This blog was originally posted in Danish in Altinget on April 20, 2018. To view it there, click here

 

By Camilla Brückner, Director, UNDP Nordic Representation Office

In 2015, all UN member states agreed on the Sustainable Development Goals (SDGs), formulating the planet's greatest environmental and social challenges and needs. More and more companies are increasingly viewing these goals as a lever for innovation, growth and increased competitiveness. But why is the private sector relevant for UNDP's work on the SDGs? And why do we think that Danish companies can play a decisive role in creating sustainable development in the countries of the world?

Better business, better world

According to the OECD, on average the private sector accounts for 90 percent of all jobs, 80 percent of all capital flows and 60 percent of gross domestic product in the world's developing countries. If we are to move towards a more sustainable world It is therefore crucial that the private sector act in a sustainable and inclusive way, considering the environment and involving the world's poor as employees, recipients of products and services or as subcontractors.

The SDGs can play a central role in this process as they provide the private sector with a key to developing and implementing business-driven solutions that address the world's sustainability challenges.
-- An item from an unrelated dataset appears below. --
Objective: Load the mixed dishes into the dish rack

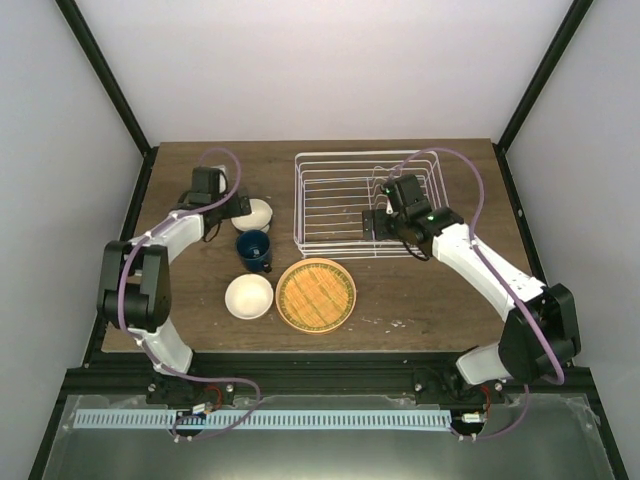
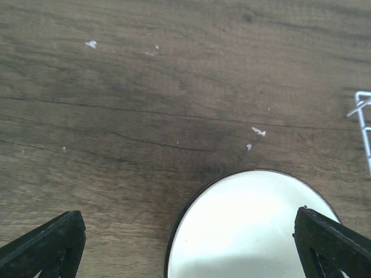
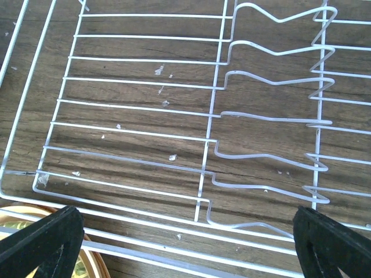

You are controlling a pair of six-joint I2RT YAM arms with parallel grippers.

As an example, the Danish company BLUETOWN seeks to increase internet availability in developing countries. They set up solar powered parabolic masts in remote areas, primarily in Africa and India, thereby providing distant communities an opportunity to access the internet at affordable prices. The International Telecommunications Union (ITU) estimates that today 52 percent of the world's population lack internet access, and as such this solution will help local health clinics drastically and reduce error diagnoses by up to 80 percent.

By focusing on realizing individual companies’ potential and operationalizing the SDGs in specific business models and products, Danish companies can have a share in the US$ 12 trillion in market opportunities that the achievement of the SGDs is estimated to generate according to the Business & Sustainable Development Commission.
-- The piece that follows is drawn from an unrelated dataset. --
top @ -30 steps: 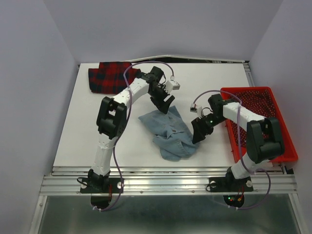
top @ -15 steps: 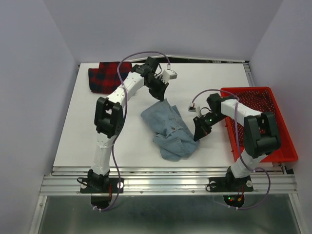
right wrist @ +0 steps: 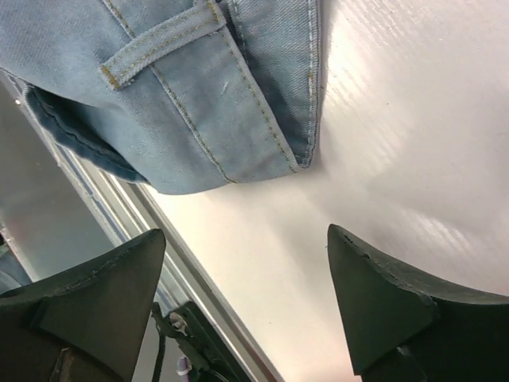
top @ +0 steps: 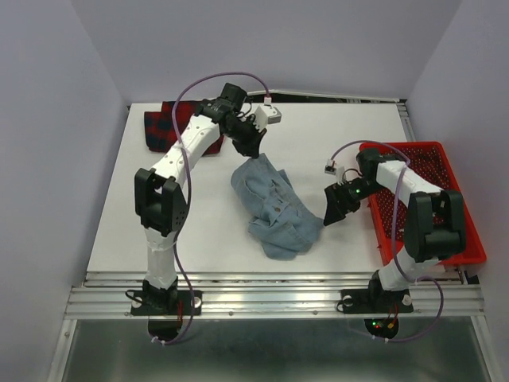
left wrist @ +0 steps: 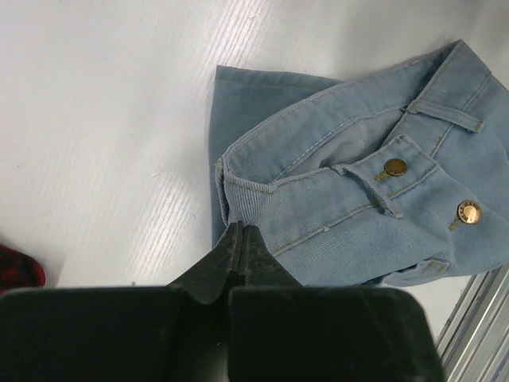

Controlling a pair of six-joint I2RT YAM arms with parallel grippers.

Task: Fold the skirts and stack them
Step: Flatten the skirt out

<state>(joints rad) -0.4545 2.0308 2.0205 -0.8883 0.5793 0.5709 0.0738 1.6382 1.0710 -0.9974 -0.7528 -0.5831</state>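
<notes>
Left gripper (left wrist: 238, 239) clamped on an edge pinch of the denim skirt (top: 274, 211), crumpled on the table (top: 350, 135); right gripper (right wrist: 245, 239) wide open beside its right corner, gripping nothing. Risk: shallow pinch slips, or one-sided pull drags and bunches it. Plaid skirt (top: 159, 131) lies far-left.

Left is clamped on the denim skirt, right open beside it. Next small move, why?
Probably move the right gripper onto the nearest edge of the denim skirt and close. The left gripper is shut on the far edge, yet the skirt lies crumpled, and the right gripper is open beside the cloth, holding nothing. A second grip would let both arms spread it flat.
</notes>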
In collaboration with The Danish Industry Foundation, UNDP has created the SDG Accelerator – a programme offering a number of small and medium-sized Danish industrial companies assistance in creating new business models based on the SDGs, which in turn is to serve as inspiration for other Danish and foreign companies. The project is intended to show that the SDGs can generate business solutions while driving sustainable growth.

The innovation journey begins in Denmark

The beginning of this journey takes place in Denmark, an obvious choice for UNDP as the Danish private sector has a high maturity level in terms of sustainability engagement. This is due to, among other things, the democratic systems and leadership cultures in the Nordic countries as well as traditions of cooperation, partnerships and involvement of stakeholders that promote cooperative approaches to business.

Danish positions of strength such as efficient food production, health technology and waste, water and energy solutions are furthermore examples of sectors in which UNDP sees a lot of potential in relation to the SDGs. Several companies in the programme are working in these sectors. For instance, Desmi Ro-Clean will use its oil collection expertise to find innovative solutions to the problem of plastic pollution in Asian rivers. With the adoption of the SDGs, the demand for sustainable solutions has been formalized, materialized and increased worldwide. It provides outstanding opportunities for the Danish business community - opportunities that require focused efforts.

Furthermore, the aim is that the project should inspire other companies to move in the same direction in Denmark as well as in other countries. The Danish frontrunner position should not bring about a standstill.

For this reason, we are working closely with the Danish companies. The sooner the companies get started, the better Denmark can become a pioneer country for innovation and help generating new business opportunities that can drive the achievement of the SDGs – at both national and international levels.